- _PROBLEM TO WORK ON_
The answer must be every line below that holds the word "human".

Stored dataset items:
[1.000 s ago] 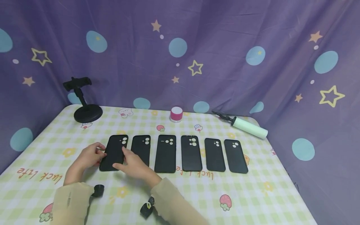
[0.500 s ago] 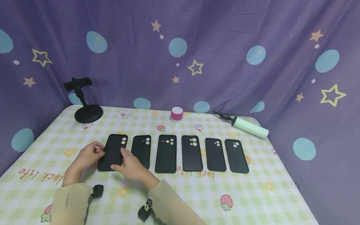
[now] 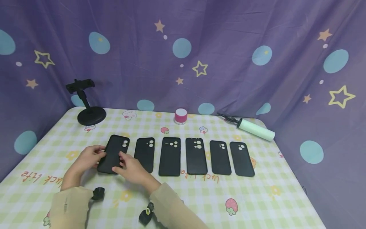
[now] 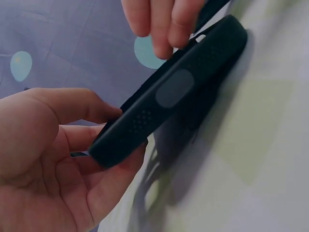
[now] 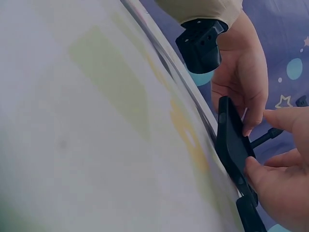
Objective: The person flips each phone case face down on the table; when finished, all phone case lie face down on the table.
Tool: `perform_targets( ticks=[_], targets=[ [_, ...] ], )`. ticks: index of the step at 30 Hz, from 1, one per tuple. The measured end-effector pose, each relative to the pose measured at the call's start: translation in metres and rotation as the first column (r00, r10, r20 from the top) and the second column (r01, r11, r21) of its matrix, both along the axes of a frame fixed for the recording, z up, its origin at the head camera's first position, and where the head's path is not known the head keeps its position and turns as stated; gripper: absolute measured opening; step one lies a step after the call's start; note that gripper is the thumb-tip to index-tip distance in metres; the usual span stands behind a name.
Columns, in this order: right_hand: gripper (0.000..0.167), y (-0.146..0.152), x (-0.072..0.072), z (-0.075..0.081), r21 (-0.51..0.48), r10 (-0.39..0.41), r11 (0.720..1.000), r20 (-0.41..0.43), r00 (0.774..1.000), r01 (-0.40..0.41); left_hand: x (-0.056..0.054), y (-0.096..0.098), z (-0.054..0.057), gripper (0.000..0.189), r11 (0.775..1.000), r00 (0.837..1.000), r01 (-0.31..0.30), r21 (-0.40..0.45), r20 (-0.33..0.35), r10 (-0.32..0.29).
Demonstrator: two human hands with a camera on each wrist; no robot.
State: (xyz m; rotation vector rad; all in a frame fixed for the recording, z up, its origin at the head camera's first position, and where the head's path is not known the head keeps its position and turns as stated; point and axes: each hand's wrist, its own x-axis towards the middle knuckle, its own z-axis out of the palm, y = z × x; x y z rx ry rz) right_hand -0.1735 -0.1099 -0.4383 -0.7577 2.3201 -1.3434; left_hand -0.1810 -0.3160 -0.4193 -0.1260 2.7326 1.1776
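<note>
A black phone case [image 3: 110, 156], the leftmost of a row, is tilted up along its left side. My left hand [image 3: 86, 159] pinches that left edge; in the left wrist view, the thumb lies over the case and the fingers beneath it. From the right, my right hand [image 3: 132, 169] reaches to the case with loosely bent fingers. In the right wrist view, the right thumb [image 5: 256, 169] touches the case's edge and the index finger stays extended. Camera cutouts show at the case's upper right corner.
More black phone cases lie to the right, starting with the neighbouring case [image 3: 144, 156] and ending with the far right case [image 3: 241, 159]. Behind stand a black phone stand [image 3: 91, 116] and a pink-and-white round container [image 3: 181, 116]. A pale green hand pump [image 3: 255, 129] lies back right.
The leftmost case has shifted slightly left and its left side has lifted and tilted. The right hand's fingers have drawn in a little at the case's right edge.
</note>
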Motion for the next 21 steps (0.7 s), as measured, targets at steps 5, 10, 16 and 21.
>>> perform_targets(
  ticks=[5,10,16,21],
  targets=[
    [0.065,-0.003,-0.001,-0.004,-0.014,-0.005,1.0,0.001,1.0,0.005,0.003,0.0,0.004,0.046,0.999,1.0,0.014,0.045,-0.004,-0.013],
    [0.064,-0.005,-0.001,-0.006,-0.024,-0.016,1.0,0.003,1.0,0.016,0.005,0.001,0.007,0.046,0.997,1.0,0.018,0.074,-0.014,-0.017],
    [0.063,-0.007,0.0,-0.006,-0.045,-0.008,0.999,0.026,1.0,0.009,0.008,0.002,0.009,0.046,0.995,0.999,0.022,0.097,-0.035,-0.019],
    [0.063,-0.008,0.0,-0.005,-0.073,0.004,0.997,0.049,0.999,0.0,0.009,0.002,0.011,0.046,0.996,0.998,0.018,0.082,-0.057,-0.014]
  ],
)
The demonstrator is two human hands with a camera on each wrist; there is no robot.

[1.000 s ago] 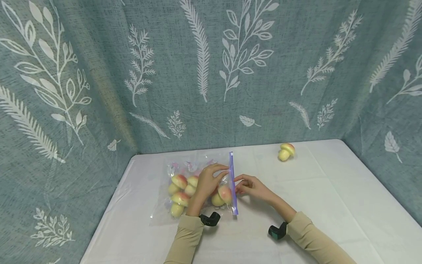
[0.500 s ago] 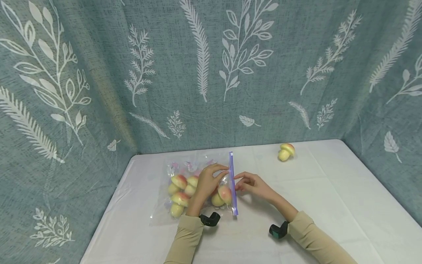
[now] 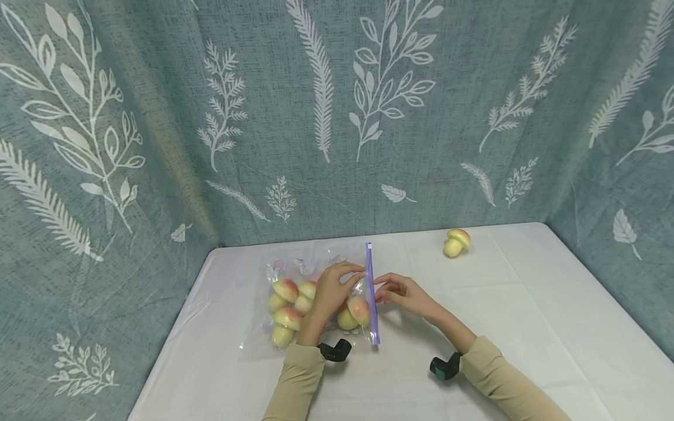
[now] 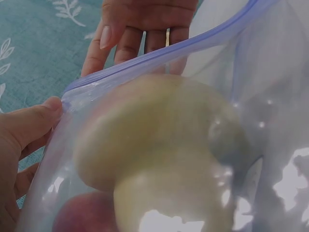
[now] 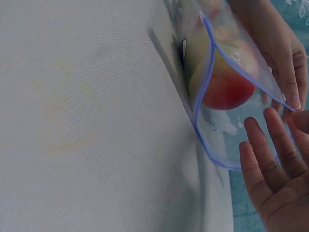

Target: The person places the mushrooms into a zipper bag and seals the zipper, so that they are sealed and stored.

- _SOLUTION TO THIS TASK_
Demonstrator: two human hands with a camera on each wrist; no robot.
The demonstrator is two human hands with a camera on each wrist; there is no robot.

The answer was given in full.